森岡 涼恵「兄さんと記也は小さい時にそれぞれ引き取られたんだよ」
森岡 涼恵「高校を卒業したら、二人とも森岡姓に戻る予定なんだ」
立花 湊「そんなことある・・・?」
森岡 涼恵「目の前で起こってる」
森岡 涼恵「親友ってことにしてるのは、双子なのに離れ離れになってるってのを隠すためなんだ」
立花 湊「な、なるほど・・・」
確かに、森岡さんと憶知君は親友と言うにはあまりに距離が近すぎたけど・・・
その時、「ただいまー!」と憶知君の声が聞こえてきた。
憶知 記也「スズ姉ー!聞いてくれよー!佑夜さんがさー!」
リビングに入ってきたと思うと、突然森岡さんに抱き着いた。
・・・なるほど、人懐っこい弟と思えば確かに理解できるかもしれない。
森岡 涼恵「こら、記也。お客さんも来てるんだから落ち着いて」
森岡 涼恵「あと、大きいんだから急に飛びついてこないで・・・」
憶知 記也「おっと、わりぃ」
憶知 記也「あ、立花さんじゃん。

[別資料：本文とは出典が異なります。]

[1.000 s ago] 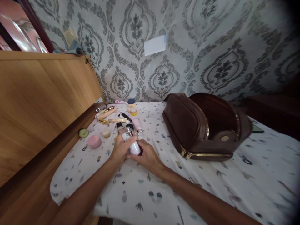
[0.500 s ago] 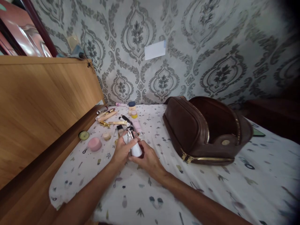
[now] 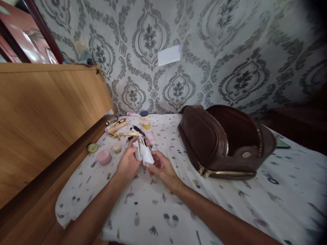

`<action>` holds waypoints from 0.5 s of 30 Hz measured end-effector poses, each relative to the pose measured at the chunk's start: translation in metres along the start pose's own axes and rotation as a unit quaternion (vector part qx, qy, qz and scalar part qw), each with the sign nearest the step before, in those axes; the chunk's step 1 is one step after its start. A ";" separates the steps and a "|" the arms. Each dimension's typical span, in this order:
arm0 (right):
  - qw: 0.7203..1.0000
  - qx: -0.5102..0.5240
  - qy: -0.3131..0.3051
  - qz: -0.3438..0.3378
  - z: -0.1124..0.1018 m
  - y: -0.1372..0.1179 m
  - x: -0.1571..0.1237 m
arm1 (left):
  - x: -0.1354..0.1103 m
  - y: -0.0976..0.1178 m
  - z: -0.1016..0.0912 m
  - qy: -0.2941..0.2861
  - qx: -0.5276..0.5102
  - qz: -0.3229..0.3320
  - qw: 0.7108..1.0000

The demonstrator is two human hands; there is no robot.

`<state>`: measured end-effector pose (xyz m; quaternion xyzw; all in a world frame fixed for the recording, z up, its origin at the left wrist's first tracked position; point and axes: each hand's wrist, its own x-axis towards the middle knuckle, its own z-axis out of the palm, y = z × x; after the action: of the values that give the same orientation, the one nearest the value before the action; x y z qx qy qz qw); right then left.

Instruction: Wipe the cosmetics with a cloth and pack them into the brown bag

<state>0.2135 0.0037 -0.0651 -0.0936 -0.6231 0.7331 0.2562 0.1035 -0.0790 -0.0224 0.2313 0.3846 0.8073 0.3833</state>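
Note:
My right hand (image 3: pixel 165 171) grips the lower end of a small white bottle (image 3: pixel 148 157) with a shiny silver top, tilted away from me above the bed sheet. My left hand (image 3: pixel 127 162) is closed on a crumpled white wipe or tissue (image 3: pixel 138 152), held against the bottle's left side. Just beyond the hands lie a pale pink tube (image 3: pixel 150 137) with a silver cap and a black slim item (image 3: pixel 138 130). A pink round jar (image 3: pixel 104 157) and a small cream-coloured jar (image 3: pixel 117 148) sit left of my left hand.
A brown toiletry bag (image 3: pixel 204 136) stands unzipped on the right. Several cosmetic tubes (image 3: pixel 116 127) lie at the back left, near a jar with a dark blue lid (image 3: pixel 144 114) and a yellow pot (image 3: pixel 146 125). A green round tin (image 3: pixel 92 147) is by the wooden edge (image 3: pixel 63 173).
My left hand has shifted slightly left from the bottle, and more of the white wipe shows. The bottle is turned a little in my right hand.

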 end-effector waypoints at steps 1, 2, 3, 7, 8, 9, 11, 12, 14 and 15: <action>1.000 0.002 0.011 -0.002 -0.001 0.001 0.001 | 0.000 0.001 -0.001 -0.012 -0.010 0.000 1.000; 1.000 0.004 0.019 -0.004 -0.001 0.001 0.002 | 0.001 0.002 -0.002 -0.020 -0.012 0.002 1.000; 1.000 0.006 0.026 -0.007 -0.002 0.002 0.003 | 0.001 0.002 -0.003 -0.025 -0.007 0.005 1.000; 0.998 0.003 0.053 -0.018 -0.002 0.004 0.005 | 0.006 -0.002 -0.006 0.013 0.034 0.024 0.999; 0.998 0.002 0.064 -0.021 -0.002 0.004 0.005 | 0.007 -0.002 -0.006 0.030 0.040 0.025 0.998; 0.997 0.001 0.075 -0.024 -0.002 0.004 0.005 | 0.008 -0.002 -0.005 0.046 0.043 0.023 0.998; 0.995 -0.001 0.091 -0.032 -0.002 0.003 0.005 | 0.009 -0.001 -0.005 0.071 0.040 0.018 0.997; 0.995 -0.003 0.096 -0.036 -0.001 0.003 0.005 | 0.008 0.000 -0.004 0.079 0.036 0.021 0.996; 0.994 -0.013 0.098 -0.045 -0.001 0.003 0.004 | 0.007 0.001 -0.004 0.078 0.038 0.033 0.996; 0.994 -0.024 0.093 -0.049 -0.001 0.003 0.004 | 0.006 0.000 -0.004 0.066 0.049 0.038 0.996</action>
<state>0.2098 0.0066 -0.0673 -0.1365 -0.6177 0.6929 0.3459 0.0974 -0.0759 -0.0239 0.2103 0.4387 0.8152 0.3141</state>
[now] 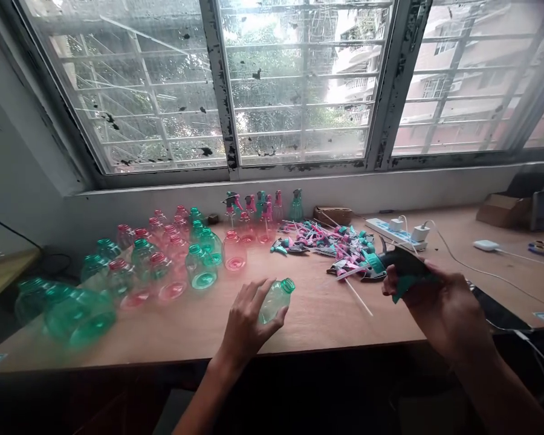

ゆっくりしていってな!」
立花 湊「・・・本当に弟なんだね・・・」
立花 湊「噂じゃ、恋人なんじゃないかって言われてたけど・・・」
森岡 涼恵「違う違う。距離感近いのは認めるけど」
憶知 記也「オレもスズ姉も、恋人いるぜ?」
立花 湊「そうなの!?」
憶知君はともかく、森岡さんに恋人がいることに驚いた。
森岡 涼恵「そうそう、誰かは教えないけど」
立花 湊「え、同じ学校の人?」
憶知 記也「オレはそうだけど、スズ姉は違うなー」
森岡 涼恵「ちょ、記也!」
立花 湊「いいなぁ。私、彼氏いないからなー」
こうやって、ちょくちょく森岡さんの家に尋ねるようになった。
同居人達もよくしてくれて、敦人を失って冷めていた心も癒えていくようだった。